[Extracted data entries]
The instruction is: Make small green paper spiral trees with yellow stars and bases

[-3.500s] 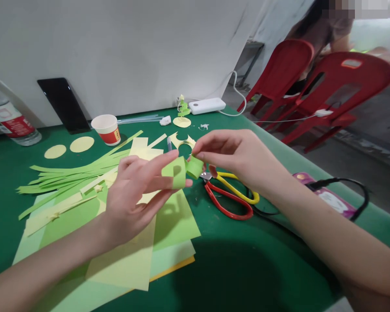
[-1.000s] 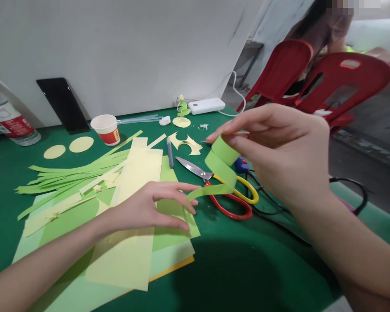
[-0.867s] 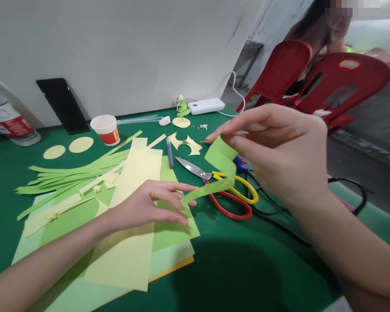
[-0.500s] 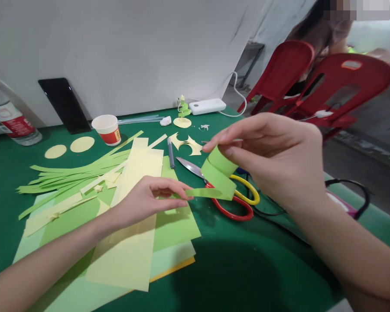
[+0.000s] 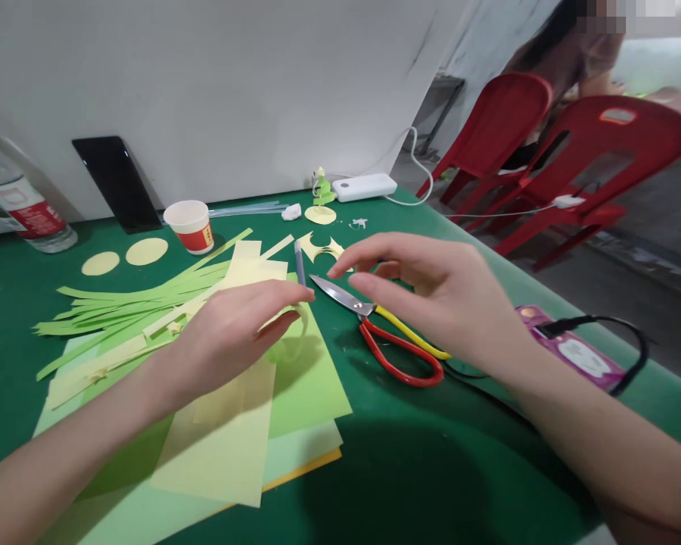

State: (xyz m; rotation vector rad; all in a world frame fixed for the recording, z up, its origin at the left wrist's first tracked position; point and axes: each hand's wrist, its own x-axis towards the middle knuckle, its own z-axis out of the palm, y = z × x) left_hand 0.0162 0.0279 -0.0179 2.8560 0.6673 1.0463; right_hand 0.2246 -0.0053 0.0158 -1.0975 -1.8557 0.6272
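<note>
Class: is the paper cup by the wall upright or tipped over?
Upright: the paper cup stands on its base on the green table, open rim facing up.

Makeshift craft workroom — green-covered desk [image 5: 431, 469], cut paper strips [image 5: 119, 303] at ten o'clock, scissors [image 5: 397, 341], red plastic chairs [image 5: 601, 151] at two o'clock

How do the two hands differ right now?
The left hand is over the paper sheets, fingers drawn together; the right hand is over the scissors, fingers spread. The right hand is plainly empty; the left hand's grip is unclear. Both are palm-down above the table.
</note>
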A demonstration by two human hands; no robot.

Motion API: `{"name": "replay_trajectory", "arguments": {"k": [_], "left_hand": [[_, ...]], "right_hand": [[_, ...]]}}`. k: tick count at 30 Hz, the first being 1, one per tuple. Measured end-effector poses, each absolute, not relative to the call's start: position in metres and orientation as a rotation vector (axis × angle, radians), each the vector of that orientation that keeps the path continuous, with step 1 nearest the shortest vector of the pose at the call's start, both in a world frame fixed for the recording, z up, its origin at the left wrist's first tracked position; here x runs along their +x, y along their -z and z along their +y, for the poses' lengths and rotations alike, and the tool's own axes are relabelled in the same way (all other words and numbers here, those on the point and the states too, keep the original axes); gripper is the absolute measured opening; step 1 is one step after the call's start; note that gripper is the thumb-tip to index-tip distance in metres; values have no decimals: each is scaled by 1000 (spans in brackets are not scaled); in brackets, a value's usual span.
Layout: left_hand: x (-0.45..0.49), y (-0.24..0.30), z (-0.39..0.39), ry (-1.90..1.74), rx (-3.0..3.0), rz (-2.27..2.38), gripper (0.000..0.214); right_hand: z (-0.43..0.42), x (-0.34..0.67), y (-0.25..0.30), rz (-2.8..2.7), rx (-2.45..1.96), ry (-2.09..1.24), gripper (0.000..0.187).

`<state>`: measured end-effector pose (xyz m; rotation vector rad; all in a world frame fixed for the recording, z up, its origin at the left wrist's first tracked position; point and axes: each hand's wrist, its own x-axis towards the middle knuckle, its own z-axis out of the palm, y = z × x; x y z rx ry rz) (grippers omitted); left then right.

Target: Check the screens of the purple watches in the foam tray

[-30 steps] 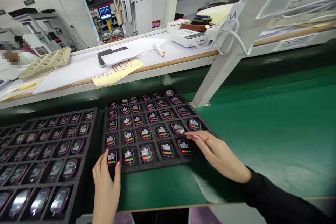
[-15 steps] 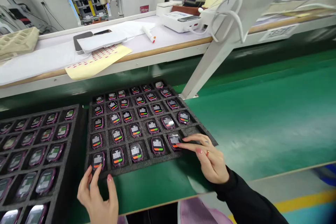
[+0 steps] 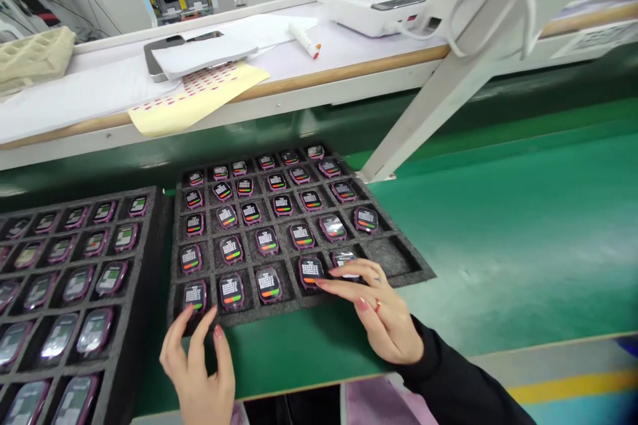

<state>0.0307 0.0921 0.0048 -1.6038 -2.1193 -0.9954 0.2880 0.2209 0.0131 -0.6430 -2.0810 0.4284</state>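
A dark foam tray [image 3: 391, 257] holds rows of small purple-framed smartwatch bodies, most with lit screens showing white text above an orange and green bar. My right hand [image 3: 386, 322] reaches over the front row, fingers stretched out. Its index fingertip touches the lower screen of one smartwatch [image 3: 312, 269]. The fingers partly cover the neighbouring smartwatch [image 3: 343, 259] to its right. At the tray's front left corner, my left hand [image 3: 202, 365] has its fingers spread, with the fingertips at the lower edge of another smartwatch [image 3: 195, 293]. Neither hand lifts anything.
A second foam tray [image 3: 132, 292] of smartwatches stands at the left. Behind runs a raised shelf with papers, a yellow sticker sheet [image 3: 199, 106], a marker [image 3: 304, 40] and a white device [image 3: 376, 13]. A slanted white post [image 3: 423, 113] rises from the green tabletop [image 3: 523, 232].
My right hand has moved one compartment left, from the front row's rightmost smartwatch to its neighbour. My left hand stays by the corner smartwatch. The whole view has shifted slightly.
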Motion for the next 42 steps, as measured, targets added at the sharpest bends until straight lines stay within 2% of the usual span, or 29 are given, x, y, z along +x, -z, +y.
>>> {"name": "replay_trajectory", "arguments": {"k": [14,22,34,42], "left_hand": [[32,-8,87,1014,-1682,-2139,25],[19,-8,77,1113,-1613,-2096,29],[13,-4,76,1006,-1608,-2299,37],[11,-3,74,1057,-1636,-2302,44]], "right_hand": [[208,252,-12,-2195,-498,-487,41],[204,239,-13,-2372,-480,-469,49],[207,195,-27,-2348,-269,-554,47],[227,178,-39,-2350,-399,-527,44]]}}
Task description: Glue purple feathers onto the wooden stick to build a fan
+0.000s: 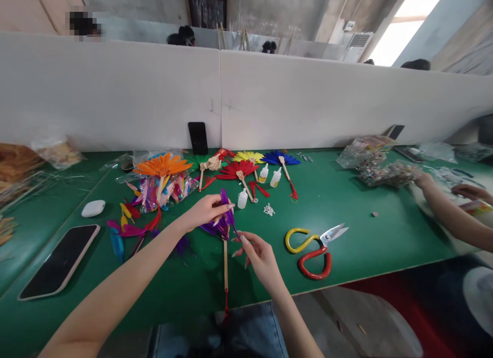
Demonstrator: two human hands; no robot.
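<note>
A purple feather (230,214) is stretched between my two hands. My left hand (206,213) pinches its upper part, and the fingertips of my right hand (259,251) are closed on its lower end. Just beneath them lies a purple feather fan (213,229) with a thin wooden handle (225,265) pointing at me. A red tassel (226,304) hangs from that handle over the table edge. My left hand partly hides the fan's head. Right of my hands are a white dropper bottle (242,199) and a small pile of white beads (269,209).
Scissors (314,250) with yellow and red handles lie open at right. Orange (164,165), red (239,172) and blue (280,158) fans lie behind. Loose feathers (134,227), a phone (59,263) and an earbud case (93,208) are left. A co-worker's arm (450,214) reaches in from the right.
</note>
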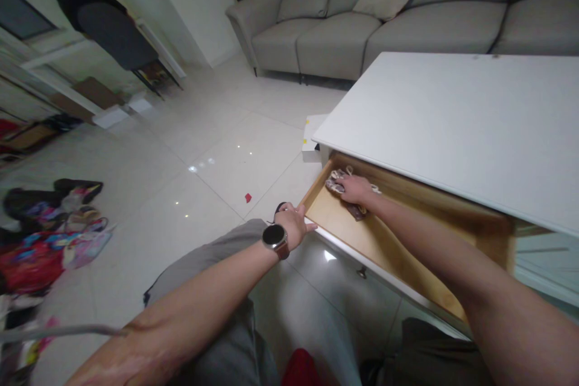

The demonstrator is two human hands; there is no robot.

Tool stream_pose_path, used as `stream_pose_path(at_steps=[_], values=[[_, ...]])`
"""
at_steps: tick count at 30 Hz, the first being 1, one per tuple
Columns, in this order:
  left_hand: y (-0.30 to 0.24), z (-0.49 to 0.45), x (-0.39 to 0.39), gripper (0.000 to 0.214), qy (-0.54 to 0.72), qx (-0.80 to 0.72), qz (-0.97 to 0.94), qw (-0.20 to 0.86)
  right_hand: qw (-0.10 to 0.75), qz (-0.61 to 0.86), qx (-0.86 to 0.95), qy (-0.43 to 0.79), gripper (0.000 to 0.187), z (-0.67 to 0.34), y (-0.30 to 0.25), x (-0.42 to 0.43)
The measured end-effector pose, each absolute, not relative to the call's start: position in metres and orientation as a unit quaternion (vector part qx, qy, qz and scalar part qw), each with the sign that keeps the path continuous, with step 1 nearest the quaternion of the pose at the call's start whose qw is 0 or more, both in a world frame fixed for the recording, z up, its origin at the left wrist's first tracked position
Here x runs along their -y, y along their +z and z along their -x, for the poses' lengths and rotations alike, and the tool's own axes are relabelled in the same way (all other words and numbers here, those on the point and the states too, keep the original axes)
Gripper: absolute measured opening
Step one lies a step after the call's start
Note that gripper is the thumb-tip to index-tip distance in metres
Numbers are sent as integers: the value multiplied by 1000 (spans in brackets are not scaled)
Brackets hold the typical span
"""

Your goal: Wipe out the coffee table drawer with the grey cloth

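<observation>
A wooden drawer stands pulled out from under a white table top. My right hand reaches into the drawer's far left corner and lies with curled fingers on a small patterned bundle, with a dark flat item just beneath it. My left hand, with a round dark watch on the wrist, grips the drawer's left front corner, fingers closed over its edge.
A grey sofa stands beyond the table. Glossy white floor tiles spread to the left, with a small red scrap. Colourful bags and toys lie heaped at far left. My grey-trousered knees are below.
</observation>
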State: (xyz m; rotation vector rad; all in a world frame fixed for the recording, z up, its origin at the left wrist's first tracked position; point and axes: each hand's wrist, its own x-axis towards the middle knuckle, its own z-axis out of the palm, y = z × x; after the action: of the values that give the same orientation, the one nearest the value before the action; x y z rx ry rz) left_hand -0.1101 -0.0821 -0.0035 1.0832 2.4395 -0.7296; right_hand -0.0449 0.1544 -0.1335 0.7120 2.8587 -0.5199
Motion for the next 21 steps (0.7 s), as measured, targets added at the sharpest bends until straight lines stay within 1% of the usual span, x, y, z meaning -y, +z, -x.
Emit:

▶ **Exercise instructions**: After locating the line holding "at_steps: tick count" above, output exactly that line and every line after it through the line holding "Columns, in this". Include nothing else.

▶ **Output below**:
at_steps: tick count at 30 Hz, the first being 1, one per tuple
Columns, in this order:

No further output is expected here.